WHAT TO PRODUCE |
Return, word for word, the lines of the listing below from the one with "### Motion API" through the one with "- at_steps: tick", and no other lines.

- - -

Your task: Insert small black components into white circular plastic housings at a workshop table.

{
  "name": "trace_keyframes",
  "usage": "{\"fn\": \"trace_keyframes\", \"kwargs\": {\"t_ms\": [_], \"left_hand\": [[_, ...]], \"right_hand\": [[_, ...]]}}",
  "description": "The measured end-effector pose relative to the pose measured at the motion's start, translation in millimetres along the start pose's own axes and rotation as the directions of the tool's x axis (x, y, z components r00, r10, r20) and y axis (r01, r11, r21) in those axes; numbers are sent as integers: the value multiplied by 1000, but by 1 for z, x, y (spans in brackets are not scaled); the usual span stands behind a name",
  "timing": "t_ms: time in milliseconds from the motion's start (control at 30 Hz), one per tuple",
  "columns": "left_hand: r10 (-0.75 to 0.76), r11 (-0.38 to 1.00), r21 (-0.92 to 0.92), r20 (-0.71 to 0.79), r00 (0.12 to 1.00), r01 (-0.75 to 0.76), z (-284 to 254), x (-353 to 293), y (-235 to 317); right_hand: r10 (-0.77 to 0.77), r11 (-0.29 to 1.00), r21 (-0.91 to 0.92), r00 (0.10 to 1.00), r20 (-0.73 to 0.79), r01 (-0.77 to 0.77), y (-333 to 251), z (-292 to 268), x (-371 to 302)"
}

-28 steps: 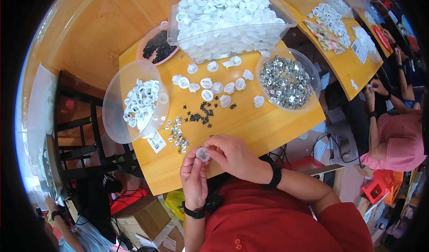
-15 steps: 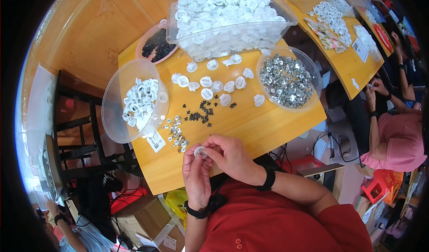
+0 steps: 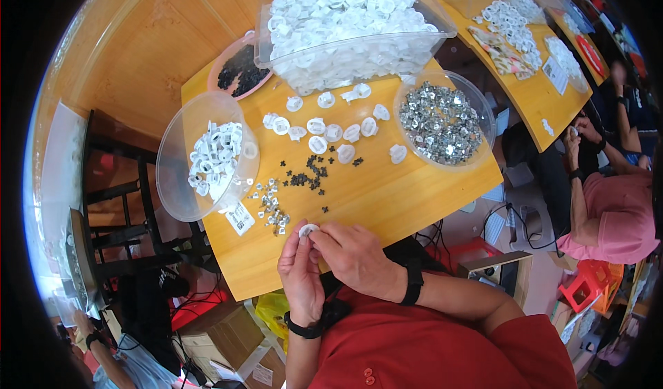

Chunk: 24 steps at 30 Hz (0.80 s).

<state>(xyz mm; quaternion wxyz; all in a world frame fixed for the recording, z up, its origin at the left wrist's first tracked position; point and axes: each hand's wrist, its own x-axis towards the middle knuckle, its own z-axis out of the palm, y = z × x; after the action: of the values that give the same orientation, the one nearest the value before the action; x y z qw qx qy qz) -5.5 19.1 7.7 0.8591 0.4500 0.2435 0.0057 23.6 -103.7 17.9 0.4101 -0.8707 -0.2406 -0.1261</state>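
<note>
From far away I watch two bare hands near the front edge of a yellow wooden table. At the back stands the big clear box, heaped high with white parts. A small round white piece is in front of the big clear box, well apart from it and a little to its left, up in the fingers. The left hand is clamped on that piece, pinching it. The right hand is close against the left, fingers bent and tips at the piece; I can't tell if it grips or only touches.

Just in front of the big clear box lie loose white pieces. Farther in front are little black crosses, and past those, more to its left, loose metal bits.

In front and to the left of the big clear box sits a round tub. By its right front corner is a see-through bowl of shiny bits. A pink bowl is just beside its left side.
</note>
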Motion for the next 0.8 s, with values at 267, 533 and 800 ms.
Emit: {"fn": "trace_keyframes", "kwargs": {"t_ms": [267,533,800], "left_hand": [[-3,999,-41,-22,1000,2,4,0,2],[15,1000,-22,-22,1000,-15,8,-1,3],[77,997,-1,39,996,-77,8,1,-2]], "right_hand": [[185,917,339,977,107,-211,1,-2,3],[349,738,578,930,115,-348,6,1,6],[381,671,632,912,155,-388,15,10,13]]}}
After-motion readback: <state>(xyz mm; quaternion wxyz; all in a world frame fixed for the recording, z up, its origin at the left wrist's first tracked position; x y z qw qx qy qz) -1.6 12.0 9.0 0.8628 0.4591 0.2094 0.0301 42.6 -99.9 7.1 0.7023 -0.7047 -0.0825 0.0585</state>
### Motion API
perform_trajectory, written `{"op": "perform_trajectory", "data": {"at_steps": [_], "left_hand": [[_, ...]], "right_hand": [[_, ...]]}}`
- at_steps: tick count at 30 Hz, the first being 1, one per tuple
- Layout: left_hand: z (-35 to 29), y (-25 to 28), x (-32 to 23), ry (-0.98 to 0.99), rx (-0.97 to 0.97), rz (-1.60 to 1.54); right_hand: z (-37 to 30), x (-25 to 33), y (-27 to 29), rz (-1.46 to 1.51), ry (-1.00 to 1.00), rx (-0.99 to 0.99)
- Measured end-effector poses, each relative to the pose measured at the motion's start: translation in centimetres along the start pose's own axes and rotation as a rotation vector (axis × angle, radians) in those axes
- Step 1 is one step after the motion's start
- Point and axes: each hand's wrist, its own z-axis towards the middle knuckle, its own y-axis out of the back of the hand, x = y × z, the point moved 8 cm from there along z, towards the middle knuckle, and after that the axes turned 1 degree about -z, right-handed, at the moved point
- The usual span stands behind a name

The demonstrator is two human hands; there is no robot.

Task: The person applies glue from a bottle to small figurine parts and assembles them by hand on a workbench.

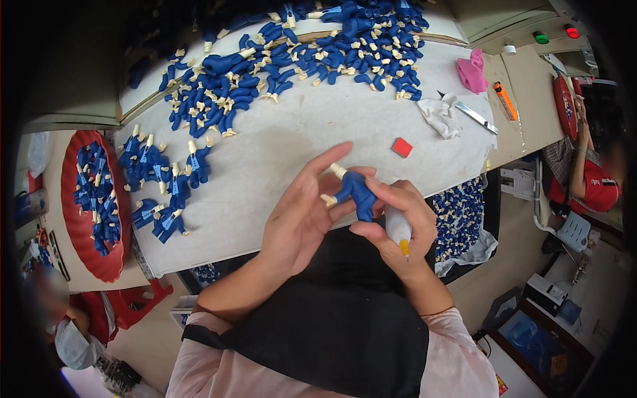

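Observation:
A small blue toy figure body [359, 193] with a cream neck and a cream hand is between my two hands. My right hand [406, 213] pinches it between thumb and fingers. The same hand also holds a white squeeze bottle [397, 229] with a yellow tip, which points down toward me. My left hand [300, 211] has its palm turned up and its fingers apart beside the figure. One left finger stretches past the neck, and others reach behind the body; whether they touch it is hard to tell.
Loose blue arms with cream hands [265, 79] pile across the table's far side. Several assembled bodies [151, 166] stand at left, near a red scalloped tray [74, 219]. A red block [401, 147], white cloth [439, 118], metal blade [474, 118], orange cutter [505, 101] and pink cloth [472, 71] lie right.

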Motion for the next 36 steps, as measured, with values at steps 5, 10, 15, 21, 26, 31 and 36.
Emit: {"op": "perform_trajectory", "data": {"at_steps": [5, 10, 15, 21, 26, 31, 36], "left_hand": [[-0.2, -0.2, -1.3, -0.261, 0.005, 0.372], [-0.4, 0.8, -2.9, -0.367, -0.037, 0.601], [-0.8, 0.7, -3.4, -0.461, -0.063, 0.838], [-0.6, 0.6, -3.5, -0.42, -0.051, 0.866], [-0.8, 0.8, -3.4, -0.412, -0.039, 0.815], [-0.8, 1.6, -3.1, -0.459, -0.115, 0.691], [-1.1, 1.7, -3.1, -0.57, -0.142, 0.697]], "right_hand": [[0.0, -0.1, -1.5, -0.053, -0.015, 0.056], [1.4, -1.5, 3.1, -0.36, -0.065, -0.112], [2.7, -2.6, 3.1, -0.673, -0.022, -0.04], [3.5, -3.3, 3.0, -0.598, -0.043, 0.04], [3.7, -3.4, 3.0, -0.523, -0.066, 0.066], [3.6, -3.2, 3.0, -0.353, -0.042, 0.03], [3.0, 1.1, -0.1, 0.014, -0.002, -0.052]]}}
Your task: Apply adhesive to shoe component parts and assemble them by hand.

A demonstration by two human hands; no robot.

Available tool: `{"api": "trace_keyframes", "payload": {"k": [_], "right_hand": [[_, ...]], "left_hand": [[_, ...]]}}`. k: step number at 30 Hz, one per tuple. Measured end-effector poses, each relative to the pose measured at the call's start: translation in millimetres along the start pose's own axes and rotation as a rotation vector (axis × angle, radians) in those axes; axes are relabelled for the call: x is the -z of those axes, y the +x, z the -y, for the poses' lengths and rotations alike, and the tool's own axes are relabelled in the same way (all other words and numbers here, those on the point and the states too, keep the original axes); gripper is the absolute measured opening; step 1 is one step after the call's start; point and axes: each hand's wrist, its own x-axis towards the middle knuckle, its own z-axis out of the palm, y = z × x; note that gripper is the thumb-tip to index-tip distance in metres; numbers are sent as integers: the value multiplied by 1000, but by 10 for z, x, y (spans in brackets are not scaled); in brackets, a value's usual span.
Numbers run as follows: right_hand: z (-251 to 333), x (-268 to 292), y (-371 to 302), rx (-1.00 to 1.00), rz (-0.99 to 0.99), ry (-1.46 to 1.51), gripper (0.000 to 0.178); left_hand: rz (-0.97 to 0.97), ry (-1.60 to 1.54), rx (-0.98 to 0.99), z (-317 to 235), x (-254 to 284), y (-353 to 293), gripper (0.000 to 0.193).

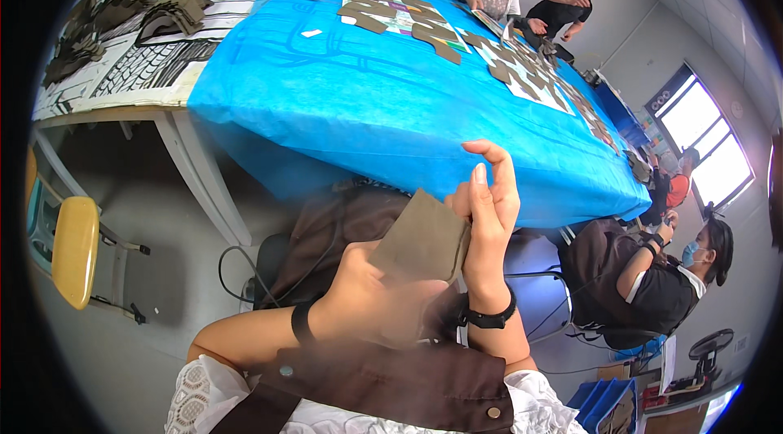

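In front of my chest, a folded or layered piece of olive-brown fabric (424, 240) is tilted upward. My left hand (352, 277) grips it from the left and below, with most of its fingers hidden behind the cloth. Beside the fabric's right edge, my right hand (491, 210) is raised, its index finger bent and apart from the upright thumb. The lower fingers curl close to the fabric edge; nothing shows between thumb and index finger. Black bands circle both wrists. A dark brown apron (383, 385) covers my front.
A blue-covered table (326, 99) spans ahead, with several brown fabric pieces (436, 46) laid on white sheets. Stacks of similar pieces (175, 11) lie at left. A yellow-seated chair (75, 253) stands left. One person (632, 279) sits close on my right; several others are around the table.
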Motion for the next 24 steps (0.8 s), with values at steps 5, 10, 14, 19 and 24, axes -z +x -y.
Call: {"api": "trace_keyframes", "payload": {"k": [5, 10, 14, 19, 24], "right_hand": [[7, -46, -34, -2, -66, -29, 29], [97, 49, -42, -41, -33, -136, 29], [263, 330, -21, -230, 270, -332, 19], [305, 432, -55, -263, 423, -295, 11], [339, 341, -105, -200, 411, -543, 11]], "left_hand": [[6, 9, -3, 10, 10, -4, 25], [12, -40, 42, 6, 37, -12, 35], [-17, -75, -21, 2, 80, 34, 36], [-40, -169, -30, -16, 86, 86, 29], [-28, -163, 70, -57, 151, 91, 30]]}}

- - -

RESPONSE TO THE EXERCISE |
### Motion API
perform_trajectory, written `{"op": "perform_trajectory", "data": {"at_steps": [_], "left_hand": [[_, ...]], "right_hand": [[_, ...]]}}`
- at_steps: tick count at 30 Hz, the first being 1, one per tuple

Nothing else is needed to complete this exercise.